### RECORDS PROVIDED:
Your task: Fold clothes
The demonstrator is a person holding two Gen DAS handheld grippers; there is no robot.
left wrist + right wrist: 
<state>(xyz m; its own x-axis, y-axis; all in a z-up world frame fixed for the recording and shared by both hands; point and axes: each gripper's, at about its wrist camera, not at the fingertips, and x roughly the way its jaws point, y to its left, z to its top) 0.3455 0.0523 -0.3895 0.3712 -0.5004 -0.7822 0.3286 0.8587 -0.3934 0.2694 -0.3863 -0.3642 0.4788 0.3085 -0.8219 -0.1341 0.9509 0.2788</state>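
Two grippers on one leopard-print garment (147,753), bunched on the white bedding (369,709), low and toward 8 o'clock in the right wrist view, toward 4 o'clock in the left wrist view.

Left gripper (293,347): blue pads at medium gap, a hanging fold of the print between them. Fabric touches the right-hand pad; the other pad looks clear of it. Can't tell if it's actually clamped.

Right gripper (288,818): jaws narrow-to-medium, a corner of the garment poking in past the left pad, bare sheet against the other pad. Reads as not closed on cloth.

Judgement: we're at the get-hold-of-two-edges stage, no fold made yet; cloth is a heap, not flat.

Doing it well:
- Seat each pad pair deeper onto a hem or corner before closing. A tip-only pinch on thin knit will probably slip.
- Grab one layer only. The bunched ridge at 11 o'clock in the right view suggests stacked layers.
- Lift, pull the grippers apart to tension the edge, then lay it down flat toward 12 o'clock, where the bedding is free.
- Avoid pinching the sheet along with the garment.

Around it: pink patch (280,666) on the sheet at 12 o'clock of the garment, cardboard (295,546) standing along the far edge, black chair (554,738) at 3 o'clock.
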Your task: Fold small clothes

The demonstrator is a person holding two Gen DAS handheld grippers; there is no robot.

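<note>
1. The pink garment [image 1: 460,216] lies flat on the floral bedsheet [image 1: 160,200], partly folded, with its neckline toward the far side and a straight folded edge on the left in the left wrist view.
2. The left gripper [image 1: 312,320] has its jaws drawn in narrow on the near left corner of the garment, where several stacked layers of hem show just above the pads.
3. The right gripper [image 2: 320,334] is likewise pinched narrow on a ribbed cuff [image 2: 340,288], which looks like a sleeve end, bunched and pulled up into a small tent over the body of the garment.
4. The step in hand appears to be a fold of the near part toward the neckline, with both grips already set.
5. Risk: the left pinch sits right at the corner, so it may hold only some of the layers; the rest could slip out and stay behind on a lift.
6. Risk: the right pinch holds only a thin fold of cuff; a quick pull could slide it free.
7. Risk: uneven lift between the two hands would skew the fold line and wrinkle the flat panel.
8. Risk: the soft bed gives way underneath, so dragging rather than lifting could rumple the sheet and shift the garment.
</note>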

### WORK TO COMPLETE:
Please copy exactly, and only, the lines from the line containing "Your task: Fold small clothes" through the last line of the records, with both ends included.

### RESULT FOR THIS TASK:
Your task: Fold small clothes

The demonstrator is a person holding two Gen DAS handheld grippers; there is no robot.

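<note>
1. The pink garment [image 1: 460,216] lies flat on the floral bedsheet [image 1: 160,200], partly folded, with its neckline toward the far side and a straight folded edge on the left in the left wrist view.
2. The left gripper [image 1: 312,320] has its jaws drawn in narrow on the near left corner of the garment, where several stacked layers of hem show just above the pads.
3. The right gripper [image 2: 320,334] is likewise pinched narrow on a ribbed cuff [image 2: 340,288], which looks like a sleeve end, bunched and pulled up into a small tent over the body of the garment.
4. The step in hand appears to be a fold of the near part toward the neckline, with both grips already set.
5. Risk: the left pinch sits right at the corner, so it may hold only some of the layers; the rest could slip out and stay behind on a lift.
6. Risk: the right pinch holds only a thin fold of cuff; a quick pull could slide it free.
7. Risk: uneven lift between the two hands would skew the fold line and wrinkle the flat panel.
8. Risk: the soft bed gives way underneath, so dragging rather than lifting could rumple the sheet and shift the garment.
</note>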

No more output will be added to the exercise.